こんなに誰かを今すぐにでも殺したくなったのは初めてだった。
「何も聞かされていない様子でしたので、その少尉に、薬を持ってくる予定だった者は本物の看護婦であった旨を告げると顔色を変えておりました。 寺脇少将の車番だったそうです。 故に、一言申し上げておきました。 横須賀航空隊に喧嘩を売るのならば、それなりの報復を考えております、と。」
小泉はにっこりと笑ってから、ハンドルを握りなおした。
「小者は腰が抜けておりましたので、少佐のお名前を出し、丁寧にお薬を差し上げておきましたよ? 頬に一発だけおまけをしてきましたけどね。」
声のトーンは変わらないが小泉の怒りもまた相当のようだった。
「上出来だ、小泉。」
尾上は軍帽をさらに深くかぶる。真剣に物を考えるときの仕草だ。
苛立った気持ちを鎮めようと必死なのか、尾上は珍しく、煙管に手を伸ばした。
めったに口にすることなどないのに紫煙をくゆらせ、眉間に深くしわを刻んだ。
「本気ならばこんなところに高野燈子を呼びだしたりはしなかったろう。 こちらがぎりぎりのところで防げる程度にしかけてくるあたりが気に食わん。 あいさつ代わりのつもりだろうが、これはもう帝国海軍の軍人のやることじゃない。 宣戦布告と受け止める。」
怒髪天を衝く。尾上の怒りも俺の怒りもそのさらに上だ。
「小泉、里見の親父は?」
「会話の外という奴です。」
「……なるほどな。 里見の親父は鴨か……。」
「さしずめ尾上少佐がネギですかね? あはははは、美味しくなさそうなネギだこと。」
小泉は俺よりさらに若く、少年をようやく抜け出した頃ではあるが、頭はなかなかに切れる。そして、性格は俺よりも格段に悪い。
「だいたい、その表現は使い方が正しいとは言えんからな、馬鹿たれ。 そろいもそろって、お前たちはどこで敬意を落としてきやがった?」
尾上は俺の顔を見ると、盛大にため息をもらした。
俺は一応、小泉とひとくくりにされたことに対して不服の意を表現すべく、肩をすくめてみせることにした。

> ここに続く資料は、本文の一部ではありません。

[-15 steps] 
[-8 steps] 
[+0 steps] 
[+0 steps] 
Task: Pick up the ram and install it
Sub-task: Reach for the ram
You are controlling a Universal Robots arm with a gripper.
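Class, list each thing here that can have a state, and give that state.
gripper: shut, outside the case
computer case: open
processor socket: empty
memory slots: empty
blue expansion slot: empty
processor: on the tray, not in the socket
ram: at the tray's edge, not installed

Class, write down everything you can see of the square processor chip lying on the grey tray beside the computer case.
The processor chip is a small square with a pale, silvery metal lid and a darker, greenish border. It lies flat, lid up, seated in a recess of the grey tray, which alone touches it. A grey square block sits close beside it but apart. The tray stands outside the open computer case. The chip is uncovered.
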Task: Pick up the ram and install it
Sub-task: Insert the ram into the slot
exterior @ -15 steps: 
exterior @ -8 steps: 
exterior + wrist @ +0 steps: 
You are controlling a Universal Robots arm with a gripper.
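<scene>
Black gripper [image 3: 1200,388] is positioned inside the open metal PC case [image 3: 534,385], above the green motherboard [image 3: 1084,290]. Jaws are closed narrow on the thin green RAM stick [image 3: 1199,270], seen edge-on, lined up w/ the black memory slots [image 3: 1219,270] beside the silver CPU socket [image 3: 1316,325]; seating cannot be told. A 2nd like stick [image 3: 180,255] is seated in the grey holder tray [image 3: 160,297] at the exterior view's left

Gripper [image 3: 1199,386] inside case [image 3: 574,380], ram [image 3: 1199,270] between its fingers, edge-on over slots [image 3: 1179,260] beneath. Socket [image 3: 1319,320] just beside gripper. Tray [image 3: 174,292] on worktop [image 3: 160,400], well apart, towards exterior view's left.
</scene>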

そのしぐさに尾上は腹が立ったのか、鳩尾に久しぶりの拳骨とやらを繰り出してきた。
「暴力に訴えるとは! 八つ当たりも甚だし!」
「あん!? 優しくなでただけだろうが!」
尾上は素知らぬ顔をするが、どこが優しくだと俺はさらに不服の意を重ねることにした。
そんなやり取りを小泉が一刀両断した。
「あぁそうでした! 少佐、重要な案件が! 申し開きのため、今からすぐに横須賀海軍病院へ向かえばよろしいので?」
この小泉の一撃に見事なまでに尾上は撃沈。
俺は胸がすくほどの大爆笑だ。
「黙って、航空隊へ戻りやがれ!」
小泉は頬を膨らませて、つまらんというように車を走らせた。
この小泉と俺は尾上組といわれ、戦後も同様の道をたどることになるのだが、それはまた別の話だ。
Love, the itch, and a cough cannot be hid.